Au cœur du quartier européen, non loin d’une place Jourdan qui s’est offert en 2019 un sérieux lifting, Stirwen règne en solo. Seule table gastronomique dans un joyeux théâtre de brasseries, de frites croustillantes et de terrasses qui débordent jusqu’au trottoir, l’adresse du chef ardennais François-Xavier Lambory (passé par le Sea Grill d’Yves Mattagne, Bon Bon de Christophe Hardiquest, et couronné Jeune Chef de l’Année 2022 par le Gault & Millau) demeure le repaire des fins gourmets, fidèles au poste, fourchette en main.
19h tapantes, la salle est encore vide, mais elle ne le restera pas pour longtemps. Tables jupées parfaitement espacées, coin discret avec porte coulissante pour apartés feutrés ou rendez-vous d’affaires. Klaudia, la maîtresse de salle, nous accueille, sourire franc, service au cordeau — on va vite s’apercevoir qu’on est entre de bonnes mains.


Ce soir, le menu en 5 services débute avec des mises en bouche qui en disent long. Notamment cette croquette de volaille et son sorbet persil qui illustrent un classicisme précis mêlé à une créativité bien affûtée.
Thomas, le sommelier, entre en scène tout en douceur pour faire parler les bouteilles sans jamais trop en faire.
Le maquereau de ligne, travaillé à la flamme, huitres « thalassa », citron et déclinaison de céleri ? Une claque. Ensuite, tartare de bœuf Holstein, anguille fumée, ajo blanco — ce cousin andalou du gaspacho à base d’amandes fraîches et d’ail est une véritable tuerie gustative.



Le mulet débarque accompagné de moules bouchot du Mont-St-Michel, coco de Paimpol et d’un jus safrané à se damner — on le terminera à la petite cuillère. Dans le rôle du compagnon idéal : un vin minéral du Domaine de Sulauze signé Karina et Guillaume Lefèvre, précurseurs des flacons nature en terres provençales.

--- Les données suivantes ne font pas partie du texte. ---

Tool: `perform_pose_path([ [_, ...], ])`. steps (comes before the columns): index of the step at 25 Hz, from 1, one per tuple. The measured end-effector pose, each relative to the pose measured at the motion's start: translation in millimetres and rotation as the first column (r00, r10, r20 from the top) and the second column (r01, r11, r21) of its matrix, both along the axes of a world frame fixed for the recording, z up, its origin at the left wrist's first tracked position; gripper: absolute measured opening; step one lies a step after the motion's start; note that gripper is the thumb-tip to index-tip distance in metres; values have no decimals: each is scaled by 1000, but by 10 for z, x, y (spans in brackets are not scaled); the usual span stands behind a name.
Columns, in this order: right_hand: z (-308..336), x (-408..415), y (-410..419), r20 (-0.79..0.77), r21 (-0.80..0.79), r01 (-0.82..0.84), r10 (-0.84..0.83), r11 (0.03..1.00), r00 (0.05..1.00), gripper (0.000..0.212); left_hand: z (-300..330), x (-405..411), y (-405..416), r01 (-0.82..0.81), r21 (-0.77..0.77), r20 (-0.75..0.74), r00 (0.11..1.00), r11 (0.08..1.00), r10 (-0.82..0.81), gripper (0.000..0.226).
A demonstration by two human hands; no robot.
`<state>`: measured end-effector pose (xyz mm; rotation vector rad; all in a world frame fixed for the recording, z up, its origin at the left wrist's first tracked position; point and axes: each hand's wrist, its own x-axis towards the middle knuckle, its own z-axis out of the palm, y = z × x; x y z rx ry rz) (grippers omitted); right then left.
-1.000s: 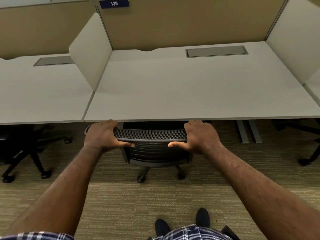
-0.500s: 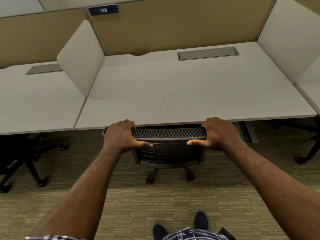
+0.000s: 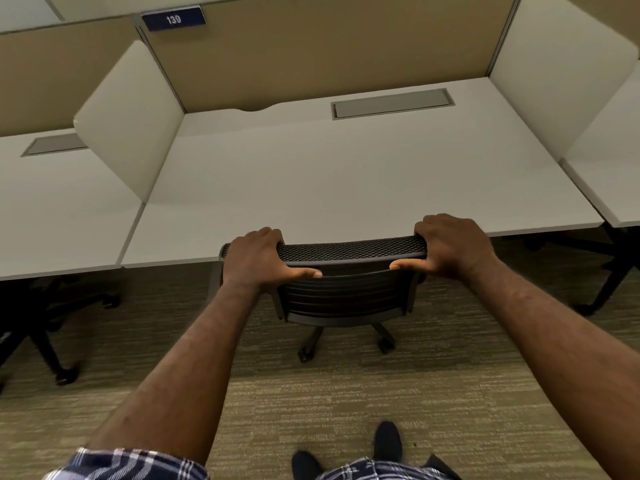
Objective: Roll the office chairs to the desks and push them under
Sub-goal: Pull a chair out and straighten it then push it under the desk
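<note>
A black office chair (image 3: 346, 292) with a mesh backrest stands at the front edge of a white desk (image 3: 346, 181); its seat is hidden under the desktop. My left hand (image 3: 259, 259) grips the left end of the backrest's top edge, fingers curled over it and thumb along the back. At the right end, my right hand (image 3: 450, 245) holds the same edge the same way. Two of the chair's castors (image 3: 304, 355) show on the carpet below.
White side dividers (image 3: 131, 116) and a tan back panel with a sign reading 139 (image 3: 173, 19) enclose the desk. Another black chair (image 3: 38, 323) sits under the left desk, and a chair base (image 3: 609, 282) shows at the right. My shoes (image 3: 388, 441) stand on the carpet.
The chair has rolled forward, and its backrest top now meets the desk's front edge. Both hands have kept their grip and travelled with it.
</note>
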<state>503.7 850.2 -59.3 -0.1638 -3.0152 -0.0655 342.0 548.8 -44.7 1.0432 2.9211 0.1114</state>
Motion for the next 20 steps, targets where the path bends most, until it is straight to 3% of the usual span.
perform_pose_path([
  [20, -2, -146, 632, 3, -9, 3, -3, 1000, 1000, 103, -36, -51, 602, -33, 51, -27, 999, 998, 34, 92],
])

Un pigeon devait suivre … sauf que ce n’est pas notre plat préféré. La cuisine s’adapte, tranquille : ce sera veau, girolles, cèpes, caviar d’aubergine, jus réduit et consommé de champignons. Juste Le Rouge, vin gourmand, sur le fruit, est dans le verre. Pour clôturer les festivités : poire pochée au vin, farcie au chocolat blanc, et son sorbet pêche de vigne.
François-Xavier Lambory connaît ses classiques, mais ne s’amuse pas à les réciter le petit doigt levé. Il fait dialoguer librement tradition et inventivité, toujours au service des produits de qualité et de saison.
Septembre se termine doucement, le gibier va entrer en scène, et le chef frétille de bonheur : poils, plumes, plaisirs d’automne assumés. On coche déjà la date de notre retour.
Ah oui, Stirwen (15/20 au Gault &Millau) joue souvent à guichets fermés, même le midi. Un bon conseil : réservez.